Vacances :« Le temps vide, c’est le monde moderne. » Enregistrer au format PDF

Mercredi 1er juillet 2020

Vacances :« Le temps vide, c’est le monde moderne. » (André Malraux)

Au temps où les congés n’existaient pas.

Dans les sociétés traditionnelles le temps libre n’existait pas. Dans son discours du 19 Mars 1966, lors de l’inauguration de la Maison de la culture d’Amiens, André Malraux, alors Ministre de la Culture du général de Gaulle, fit cette étrange constatation : « Les grandes civilisations agraires et plus ou moins religieuses n’avaient pas de temps vide : elles avaient des fêtes religieuses. » On peut même dire que dans notre Bretagne catholique et rurale, jusque dans les années cinquante, le temps se répartissait entre le profane et le sacré. Le temps profane était consacré au travail et aux activités utiles. Le temps sacré était réservé aux cérémonies religieuses. Prenons l’exemple des vacances scolaires : elles étaient fixées en fonction des fêtes religieuses et du travail des champs. La nature et la religion étaient les deux grands marqueurs de la civilisation rurale.

Côté temps sacré, en plus des dimanches il y avait de nombreuses fêtes chômées : fêtes patronales, Quatre Temps, Rogations, Mercredi des Cendres, Jours Saints avant Pâques….etc. Sans compter l’organisation de semaines de missions paroissiales et de retraites pour hommes, pour femmes, pour jeunes gens, pour enfants… Et comme le remarque encore André Malraux, dans ces sociétés traditionnelles, « la signification de la vie était donnée par les grandes religions. »

Le monde moderne remplace le temps sacré par les congés. Deux éléments principaux ont bouleversé cette harmonie des sociétés rurales et religieuses : l’invention de la machine et l’émancipation des esprits.

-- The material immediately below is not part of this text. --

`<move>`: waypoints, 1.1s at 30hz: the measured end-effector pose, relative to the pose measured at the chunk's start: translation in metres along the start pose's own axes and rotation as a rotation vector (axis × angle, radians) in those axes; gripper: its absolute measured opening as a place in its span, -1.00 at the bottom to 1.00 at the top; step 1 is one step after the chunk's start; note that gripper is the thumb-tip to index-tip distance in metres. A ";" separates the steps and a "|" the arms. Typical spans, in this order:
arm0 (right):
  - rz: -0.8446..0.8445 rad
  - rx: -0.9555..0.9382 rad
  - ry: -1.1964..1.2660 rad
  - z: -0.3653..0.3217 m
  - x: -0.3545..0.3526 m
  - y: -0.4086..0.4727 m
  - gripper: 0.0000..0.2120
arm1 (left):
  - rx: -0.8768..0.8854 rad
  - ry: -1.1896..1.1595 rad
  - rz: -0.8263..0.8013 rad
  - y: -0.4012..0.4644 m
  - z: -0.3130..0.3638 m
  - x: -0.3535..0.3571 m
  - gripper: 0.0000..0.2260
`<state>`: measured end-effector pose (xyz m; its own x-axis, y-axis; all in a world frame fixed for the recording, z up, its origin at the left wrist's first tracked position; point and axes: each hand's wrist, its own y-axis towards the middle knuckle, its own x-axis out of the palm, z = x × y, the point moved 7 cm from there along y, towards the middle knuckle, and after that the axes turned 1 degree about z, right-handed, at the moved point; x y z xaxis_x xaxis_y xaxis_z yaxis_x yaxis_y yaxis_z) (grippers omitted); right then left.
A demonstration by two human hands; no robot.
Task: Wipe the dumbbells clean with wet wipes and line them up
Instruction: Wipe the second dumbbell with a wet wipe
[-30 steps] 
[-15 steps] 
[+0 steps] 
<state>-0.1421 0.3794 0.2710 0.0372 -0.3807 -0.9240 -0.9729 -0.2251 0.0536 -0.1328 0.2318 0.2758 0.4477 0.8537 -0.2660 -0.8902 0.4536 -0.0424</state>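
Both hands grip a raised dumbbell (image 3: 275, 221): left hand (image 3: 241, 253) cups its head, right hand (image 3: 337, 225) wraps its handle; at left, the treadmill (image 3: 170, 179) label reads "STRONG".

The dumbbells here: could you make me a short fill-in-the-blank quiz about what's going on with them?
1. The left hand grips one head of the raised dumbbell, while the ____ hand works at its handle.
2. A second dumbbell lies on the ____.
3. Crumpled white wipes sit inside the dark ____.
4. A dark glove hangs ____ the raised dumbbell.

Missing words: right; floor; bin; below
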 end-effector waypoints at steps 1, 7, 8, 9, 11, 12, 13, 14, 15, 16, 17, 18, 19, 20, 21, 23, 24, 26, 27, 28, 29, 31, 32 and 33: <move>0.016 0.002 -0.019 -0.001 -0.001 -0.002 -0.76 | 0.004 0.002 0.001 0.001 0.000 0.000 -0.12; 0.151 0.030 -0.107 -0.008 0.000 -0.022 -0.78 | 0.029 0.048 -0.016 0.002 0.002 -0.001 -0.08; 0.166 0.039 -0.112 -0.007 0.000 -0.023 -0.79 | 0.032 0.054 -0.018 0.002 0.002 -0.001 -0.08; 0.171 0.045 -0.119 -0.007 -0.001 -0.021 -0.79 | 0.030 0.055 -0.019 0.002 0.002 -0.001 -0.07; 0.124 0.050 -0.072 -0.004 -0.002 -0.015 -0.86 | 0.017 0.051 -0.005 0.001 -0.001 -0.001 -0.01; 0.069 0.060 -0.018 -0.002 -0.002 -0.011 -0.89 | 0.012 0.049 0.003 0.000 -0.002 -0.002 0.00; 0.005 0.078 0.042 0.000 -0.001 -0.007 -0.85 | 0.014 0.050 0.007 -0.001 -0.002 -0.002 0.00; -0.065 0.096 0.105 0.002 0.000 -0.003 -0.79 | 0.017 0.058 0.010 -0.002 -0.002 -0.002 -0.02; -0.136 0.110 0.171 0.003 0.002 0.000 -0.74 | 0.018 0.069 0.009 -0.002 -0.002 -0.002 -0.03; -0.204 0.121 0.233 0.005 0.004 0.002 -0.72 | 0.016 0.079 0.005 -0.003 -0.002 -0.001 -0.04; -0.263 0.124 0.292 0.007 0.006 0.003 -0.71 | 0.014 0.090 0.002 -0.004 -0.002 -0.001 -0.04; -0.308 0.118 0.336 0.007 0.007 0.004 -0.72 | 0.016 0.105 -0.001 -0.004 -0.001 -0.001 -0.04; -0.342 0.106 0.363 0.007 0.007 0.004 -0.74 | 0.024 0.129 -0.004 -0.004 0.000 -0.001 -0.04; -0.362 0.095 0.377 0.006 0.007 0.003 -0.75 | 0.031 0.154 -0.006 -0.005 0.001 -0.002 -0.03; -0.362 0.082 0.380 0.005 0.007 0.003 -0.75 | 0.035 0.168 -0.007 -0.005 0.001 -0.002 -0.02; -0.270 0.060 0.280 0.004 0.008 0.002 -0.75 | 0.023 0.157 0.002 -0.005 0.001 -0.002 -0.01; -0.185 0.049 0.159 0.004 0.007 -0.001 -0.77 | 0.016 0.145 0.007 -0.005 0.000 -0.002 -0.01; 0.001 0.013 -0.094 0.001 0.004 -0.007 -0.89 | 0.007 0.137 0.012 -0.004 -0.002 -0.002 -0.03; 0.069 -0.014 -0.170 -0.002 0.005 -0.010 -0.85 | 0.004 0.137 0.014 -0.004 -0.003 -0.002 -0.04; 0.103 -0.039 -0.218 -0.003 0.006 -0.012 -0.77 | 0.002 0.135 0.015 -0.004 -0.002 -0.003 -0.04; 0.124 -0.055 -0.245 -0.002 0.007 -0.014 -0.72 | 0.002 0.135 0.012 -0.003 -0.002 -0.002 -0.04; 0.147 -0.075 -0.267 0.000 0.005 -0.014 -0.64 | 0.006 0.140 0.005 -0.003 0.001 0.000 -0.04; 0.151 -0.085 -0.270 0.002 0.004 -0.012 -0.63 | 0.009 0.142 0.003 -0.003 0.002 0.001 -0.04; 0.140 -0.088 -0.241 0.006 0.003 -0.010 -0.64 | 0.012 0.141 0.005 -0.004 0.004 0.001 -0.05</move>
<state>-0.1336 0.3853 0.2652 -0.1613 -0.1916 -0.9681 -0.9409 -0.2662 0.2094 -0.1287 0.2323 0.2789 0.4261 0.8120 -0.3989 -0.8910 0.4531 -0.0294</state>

La machine modifie le travail. Elle permet ces concentrations industrielles dans lesquelles le travailleur est coupé des rythmes naturels. L’avènement du prolétariat engendre une catégorie sociale nouvelle. Eloigné de son environnement naturel, le monde ouvrier urbanisé, s’émancipe en plus de l’influence religieuse. D’autant plus que le marxisme lui explique que les institutions religieuses sont les alliées de la bourgeoisie… Ce qui est vrai en grande partie au 19e siècle et au début du 20e.

Cette nouvelle classe sociale qui se distancie des modèles hérités du monde rural, c’est une nouvelle civilisation qui se développe. Pour celle-ci, les fêtes religieuses ne disent plus rien. Pour aménager des temps de repos, on va créer les « congés payés » qui apparaissent tardivement, en 1936. Pour ceux qui en bénéficient, c’est ce que Malraux appelle le temps « vide » parce qu’il est laissé à l’entière disponibilité des bénéficiaires qui peuvent en faire ce qu’ils veulent. Rien ne leur est prescrit. Ce temps libre ne dit rien sur « la signification du monde. »

L’émancipation des esprits. La grande idée philosophique qui nous vient du 18e siècle, dit siècle des Lumières, c’est qu’il n’y a pas de vérité absolue qui s’impose aux humains. Donc pas de dogme imposé de l’extérieur. Toute vérité est l’objet de recherche et de la libre critique et appréciation de chacun. « Pense par toi-même », telle est la principale consigne du grand philosophe allemand Emmanuel Kant dont l’influence sur notre culture européenne est très importante. Cette liberté de pensée s’accompagne de toutes les autres en matière de choix moraux, de choix politiques…etc. Autrement dit, dans ce contexte, les religions perdent le monopole du contrôle des consciences.

Mais que va-t-on mettre à la place ?

André Malraux voit bien le problème posé par cette évolution. Qu’est-ce que les populations vont faire de ce « temps vide ? » Où vont s’élaborer les grandes significations du monde qui font les civilisations ? Certes, il y a encore les religions mais elles sont en recul. Si on laisse les choses aller à leur pente naturelle, les gens risquent de s’abrutir par le pur divertissement et la consommation. Bien sûr admet Malraux, on a besoin de loisirs. Mais pas que ! D’après lui, le champ laissé libre par les religions pourrait être réinvesti par des activités de l’esprit. D’où son vaste programme des Maisons de la Culture et de la pérennisation d’un Ministère qui lui est consacré.

Mais il reste à chacun de nous le soin de faire une part à cette activité culturelle pendant les vacances : visites de musées, de sites archéologiques, spectacles, concerts, festivals. Bref, tout ce qui donne sens au temps profane que nous consacrons au travail. C’est dans ce libre choix que désormais s’insèrent les religions, soit pour les croyants comme manifestation de leur foi, soit pour d’autres, au titre du patrimoine culturel.

L’essentiel c’est de s’élever l’esprit.